In his 1995 encyclical Evangelium Vitae, Pope St. John Paul II warned of a political mentality where “the original and inalienable right to life is questioned or denied on the basis of a parliamentary vote or the will of one part of the people-even if it is the majority.”

“This is the sinister result of a relativism which reigns unopposed: the ‘right’ ceases to be such, because it is no longer firmly founded on the inviolable dignity of the person, but is made subject to the will of the stronger part,” he wrote. “To claim the right to abortion, infanticide and euthanasia, and to recognize that right in law, means to attribute to human freedom a perverse and evil significance: that of an absolute power over others and against others.”

Biden, a Democrat, originally from Scranton, Pennsylvania, was elected to the U.S. Senate in 1972 representing the state of Delaware. He served in that role until 2009, when he was elected Vice President as the running mate of President Barack Obama.

In Biden’s 36 years in the Senate and eight years as Vice President to President Barack Obama, he has reversed himself a number of times on the issue of abortion. 

While largely supported the Supreme Court’s 1973 decision that found a legal right to abortion, Roe v. Wade, Biden previously said he believed the decision “went too far.” In 1981, he voted for a constitutional amendment allowing states to overturn Roe v. Wade; the next year he voted against such an amendment.

In a 2012 vice presidential debate, Biden warned that the opposing ticket would appoint judges who would outlaw abortion, and that the administration he was in would not do that. In the 2008 vice presidential debate, he bragged about spearheading “the fight against Judge Bork,” a Supreme Court judicial nominee in 1987, warning that Bork would have changed Roe v. Wade if he were confirmed to the Court.
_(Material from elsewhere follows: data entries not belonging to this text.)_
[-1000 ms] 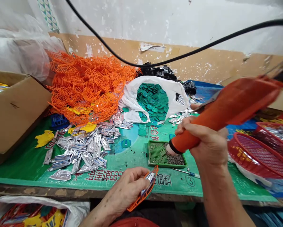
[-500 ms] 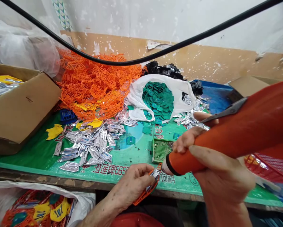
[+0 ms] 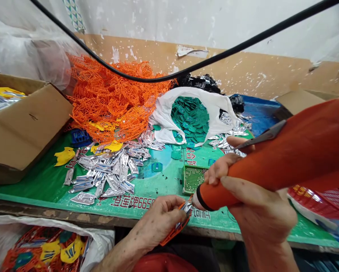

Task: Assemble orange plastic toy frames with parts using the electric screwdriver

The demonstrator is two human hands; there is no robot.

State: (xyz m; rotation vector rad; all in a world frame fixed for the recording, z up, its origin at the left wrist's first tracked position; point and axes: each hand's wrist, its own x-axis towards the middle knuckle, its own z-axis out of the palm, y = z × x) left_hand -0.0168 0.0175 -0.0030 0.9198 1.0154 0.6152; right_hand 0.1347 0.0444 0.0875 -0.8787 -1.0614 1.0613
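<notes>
My left hand (image 3: 161,215) pinches an orange plastic frame (image 3: 169,237) with a silver plate (image 3: 187,206) on it, near the table's front edge. In my right hand (image 3: 260,204) is a large orange power screwdriver (image 3: 274,162), its fingers wrapped round the body below a grey lever (image 3: 264,135). The screwdriver's pale nose meets the upper end of the framed part; its bit is hidden there. Just behind the nose stands a small green tray (image 3: 183,180) of tiny metal pieces that look like screws. My right hand partly covers the tray.
Silver plates (image 3: 113,170) lie heaped at left, before a pile of orange frames (image 3: 113,98). A white bag (image 3: 219,105) holds green pieces. A cardboard box (image 3: 28,128) stands at left; a bag of mixed parts (image 3: 98,241) sits below. A black cable (image 3: 147,80) hangs across.
My right hand and the screwdriver have shifted slightly left, with the nose still against the part. My left hand keeps its hold, almost unmoved.
</notes>
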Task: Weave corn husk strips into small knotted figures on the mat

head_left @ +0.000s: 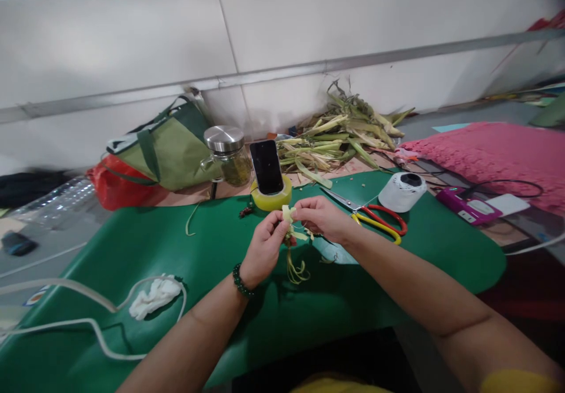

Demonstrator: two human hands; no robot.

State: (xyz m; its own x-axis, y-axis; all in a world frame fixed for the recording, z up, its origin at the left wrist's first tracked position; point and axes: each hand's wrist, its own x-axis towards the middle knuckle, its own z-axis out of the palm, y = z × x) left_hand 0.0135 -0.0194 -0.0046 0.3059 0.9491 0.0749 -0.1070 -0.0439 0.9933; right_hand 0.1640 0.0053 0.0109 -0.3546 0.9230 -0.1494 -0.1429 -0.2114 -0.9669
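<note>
My left hand [263, 247], with a green bead bracelet at the wrist, and my right hand [321, 216] meet above the green mat [145, 246]. Both are closed in a pinch on a small bundle of pale yellow-green leaf strips [292, 234], whose loose ends curl down toward the mat. Behind the hands a black phone [266, 166] stands upright in a yellow tape roll [271, 199]. Scissors with red and yellow handles [375, 219] lie just right of my right hand.
A pile of corn husks [342, 134] lies against the back wall. A glass jar with a metal lid [227, 153] and a green bag [165, 146] stand at back left. A white spool [402, 191], pink cloth [481, 152], white cable [88, 322] and crumpled tissue [154, 296] surround the mat.
</note>
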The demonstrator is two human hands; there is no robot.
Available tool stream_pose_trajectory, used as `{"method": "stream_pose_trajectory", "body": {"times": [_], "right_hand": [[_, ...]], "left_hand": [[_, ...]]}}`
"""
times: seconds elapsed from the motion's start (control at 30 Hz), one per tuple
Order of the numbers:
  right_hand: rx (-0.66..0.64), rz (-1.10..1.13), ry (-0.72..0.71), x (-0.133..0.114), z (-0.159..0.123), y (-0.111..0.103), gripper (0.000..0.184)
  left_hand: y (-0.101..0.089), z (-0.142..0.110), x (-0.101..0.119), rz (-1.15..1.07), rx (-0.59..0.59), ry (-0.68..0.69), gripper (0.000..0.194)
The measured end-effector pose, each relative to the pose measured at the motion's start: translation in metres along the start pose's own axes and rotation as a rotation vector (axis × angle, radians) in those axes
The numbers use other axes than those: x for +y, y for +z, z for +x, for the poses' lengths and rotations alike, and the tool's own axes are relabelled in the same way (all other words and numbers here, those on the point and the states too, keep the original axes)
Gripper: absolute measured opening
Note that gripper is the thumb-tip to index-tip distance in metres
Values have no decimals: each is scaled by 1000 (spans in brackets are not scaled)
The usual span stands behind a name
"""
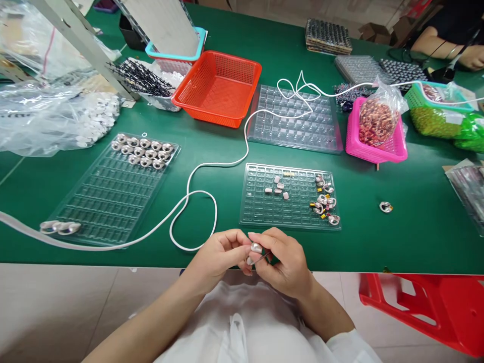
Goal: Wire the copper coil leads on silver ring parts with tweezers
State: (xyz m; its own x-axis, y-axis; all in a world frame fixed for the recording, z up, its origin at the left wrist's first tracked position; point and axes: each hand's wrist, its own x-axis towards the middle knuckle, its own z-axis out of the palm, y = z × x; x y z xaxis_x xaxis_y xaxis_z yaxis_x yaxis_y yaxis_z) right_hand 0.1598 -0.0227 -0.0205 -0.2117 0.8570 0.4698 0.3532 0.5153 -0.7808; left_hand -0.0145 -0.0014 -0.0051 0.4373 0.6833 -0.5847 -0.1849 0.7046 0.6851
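Just over the table's front edge, my left hand (229, 250) is closed, its fingertips pinching a small shiny silver shell (256, 247). My right hand (284, 259) is closed too, gripping a thin dark metal tool (263, 256) whose end meets the shell; the tool's exact kind is mostly hidden by fingers. Beyond both hands lies a clear compartment tray (289, 214). Small pale blocks (279, 186) rest near its middle, and silver shells with yellow tabs (322, 199) crowd its right side. One loose silver piece (386, 206) sits farther right on the green table.
At left, another clear tray (109, 196) bears several silver shells. A white cable (200, 166) loops across the table. Behind stand an orange basket (219, 93), an unfilled-looking clear tray (295, 126) and a pink basket (376, 151). A person's arm (434, 43) shows far right; a red stool (434, 307) stands below.
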Motion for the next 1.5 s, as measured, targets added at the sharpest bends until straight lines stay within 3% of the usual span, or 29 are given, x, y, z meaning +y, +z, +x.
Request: {"method": "stream_pose_trajectory", "body": {"times": [0.17,0.4,0.57,0.63,0.73,1.0,1.33,1.5], "right_hand": [[-13,-1,-11,-1,1,-1,23],[30,-83,-178,3,-2,1,28],[34,-151,-197,4,-3,0,26],[29,-143,-211,4,-5,1,25],[13,-144,-221,4,-7,3,27],[9,-161,-203,5,-8,6,27],[-3,-141,-152,2,-8,7,25],[-37,-71,-74,-2,-12,7,34]], "left_hand": [[2,-1,-1,-15,-9,-43,23],[-3,-8,-2,-66,-86,-7,13],[-8,-17,1,5,-192,165,45],[-6,-19,1,66,-173,161,49],[-2,-20,-1,210,-93,171,40],[0,-15,-4,394,13,350,28],[-1,-17,-5,191,13,240,34],[-5,-14,-8,-140,-149,135,57]]}}
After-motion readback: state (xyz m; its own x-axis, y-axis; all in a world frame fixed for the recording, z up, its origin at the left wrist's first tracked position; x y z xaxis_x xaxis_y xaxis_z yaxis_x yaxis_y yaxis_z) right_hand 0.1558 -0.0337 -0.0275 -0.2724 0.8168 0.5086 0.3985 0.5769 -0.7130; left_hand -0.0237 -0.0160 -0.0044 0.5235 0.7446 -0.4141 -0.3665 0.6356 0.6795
In a 2008 interview with NBC’s “Meet the Press,” Biden said Roe is “as close to a consensus that can exist in a society as heterogeneous as ours” in that it left decisions on life to the mother in the first trimester of pregnancy, allowed the states some intervention in the second trimester, and that “the weight of the government’s input” in the third trimester is that the pregnancy is carried to term.

Biden’s 2020 campaign platform calls for the codification of Roe v. Wade as federal law. It also would ensure, as part of a health care “public option,” coverage of “a woman’s constitutional right to choose.”

In 1984 then-Senator Biden supported the Mexico City Policy, which bars taxpayer funding of foreign NGOs that promote or perform abortion as a method of family planning. He was also for years a supporter of the Hyde Amendment, which bars taxpayer funding of elective abortions in the U.S.  

Shortly after announcing his candidacy for president in April this year, Biden reversed his support for Hyde when Democrats highlighted his long-time stance, prompting a backlash from other candidates and the progressive wing of the party. He also abandoned his support for the Mexico City Policy, promising to overturn the rule if elected.

Biden also currently favors reinstating taxpayer funding of Planned Parenthood, the nation’s largest abortion provider.

In 1995 and again in 1997, Biden voted to ban partial-birth abortion, but was vocally critical of the Supreme Court’s decision that upheld a partial-birth abortion ban, saying that it could open the door for the repeal of Roe v. Wade.

A point of consistency for Biden has been his opposition to parental notification laws and laws barring minors from seeking abortions out-of-state, both of which he has spoken against. His 2020 campaign platform calls for ending state “TRAP” laws on abortion, or laws restricting abortion access such as requiring parental notification or mandatory waiting periods.